*** Opening of Provided data ***

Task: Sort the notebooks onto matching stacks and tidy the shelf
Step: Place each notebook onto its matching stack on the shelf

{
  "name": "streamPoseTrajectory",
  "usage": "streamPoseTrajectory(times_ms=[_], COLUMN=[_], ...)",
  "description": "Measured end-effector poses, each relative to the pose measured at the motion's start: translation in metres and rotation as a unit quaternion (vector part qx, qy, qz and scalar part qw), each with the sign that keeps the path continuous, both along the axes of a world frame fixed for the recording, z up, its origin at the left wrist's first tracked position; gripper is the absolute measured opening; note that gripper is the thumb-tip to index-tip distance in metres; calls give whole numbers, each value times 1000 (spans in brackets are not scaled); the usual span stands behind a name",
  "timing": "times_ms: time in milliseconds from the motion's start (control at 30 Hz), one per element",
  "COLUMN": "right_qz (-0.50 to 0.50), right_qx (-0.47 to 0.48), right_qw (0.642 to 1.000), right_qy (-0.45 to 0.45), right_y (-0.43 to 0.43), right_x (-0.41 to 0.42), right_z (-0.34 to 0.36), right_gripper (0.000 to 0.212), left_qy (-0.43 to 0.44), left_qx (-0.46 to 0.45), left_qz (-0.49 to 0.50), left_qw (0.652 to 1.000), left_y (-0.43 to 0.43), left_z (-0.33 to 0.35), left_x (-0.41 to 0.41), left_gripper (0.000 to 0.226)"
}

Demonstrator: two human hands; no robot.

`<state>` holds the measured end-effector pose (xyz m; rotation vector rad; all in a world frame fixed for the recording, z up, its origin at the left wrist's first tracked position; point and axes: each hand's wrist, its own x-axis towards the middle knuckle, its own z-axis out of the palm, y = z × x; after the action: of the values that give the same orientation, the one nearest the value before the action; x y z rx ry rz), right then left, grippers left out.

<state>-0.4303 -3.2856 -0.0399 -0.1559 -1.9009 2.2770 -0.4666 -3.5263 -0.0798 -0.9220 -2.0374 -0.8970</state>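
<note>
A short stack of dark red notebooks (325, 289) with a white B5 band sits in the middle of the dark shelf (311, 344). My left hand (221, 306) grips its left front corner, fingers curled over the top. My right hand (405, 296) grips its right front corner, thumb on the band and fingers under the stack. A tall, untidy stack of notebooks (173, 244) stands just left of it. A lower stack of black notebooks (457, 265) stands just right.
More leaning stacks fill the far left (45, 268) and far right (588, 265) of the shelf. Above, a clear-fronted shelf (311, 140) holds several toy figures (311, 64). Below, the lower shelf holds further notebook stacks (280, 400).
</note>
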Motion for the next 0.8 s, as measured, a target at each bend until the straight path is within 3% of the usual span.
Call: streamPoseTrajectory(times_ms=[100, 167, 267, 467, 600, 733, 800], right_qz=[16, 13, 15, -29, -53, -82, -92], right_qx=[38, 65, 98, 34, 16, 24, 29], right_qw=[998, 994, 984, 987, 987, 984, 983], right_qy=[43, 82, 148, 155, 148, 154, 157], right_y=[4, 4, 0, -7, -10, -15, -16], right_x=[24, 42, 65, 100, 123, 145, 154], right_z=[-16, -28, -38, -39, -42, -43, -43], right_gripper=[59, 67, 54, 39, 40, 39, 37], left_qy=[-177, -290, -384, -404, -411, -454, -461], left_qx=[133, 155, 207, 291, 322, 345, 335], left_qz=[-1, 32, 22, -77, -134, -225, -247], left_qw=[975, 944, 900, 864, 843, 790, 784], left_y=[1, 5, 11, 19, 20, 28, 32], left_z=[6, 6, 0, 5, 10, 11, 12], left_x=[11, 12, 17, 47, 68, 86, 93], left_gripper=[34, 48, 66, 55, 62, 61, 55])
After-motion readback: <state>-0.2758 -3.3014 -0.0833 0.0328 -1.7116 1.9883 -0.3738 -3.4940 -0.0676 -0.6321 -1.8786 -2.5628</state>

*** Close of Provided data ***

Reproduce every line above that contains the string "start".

▶ [Finished exercise]:
  "description": "Measured end-effector poses, each relative to the pose measured at the motion's start: translation in metres and rotation as a unit quaternion (vector part qx, qy, qz and scalar part qw), each with the sign that keeps the path continuous, both along the axes of a world frame fixed for the recording, z up, its origin at the left wrist's first tracked position; gripper is the absolute measured opening; note that gripper is the thumb-tip to index-tip distance in metres; calls give whole numbers, each value times 1000 (spans in brackets are not scaled); the usual span stands behind a name",
  "timing": "times_ms: time in milliseconds from the motion's start (control at 30 Hz), one per element",

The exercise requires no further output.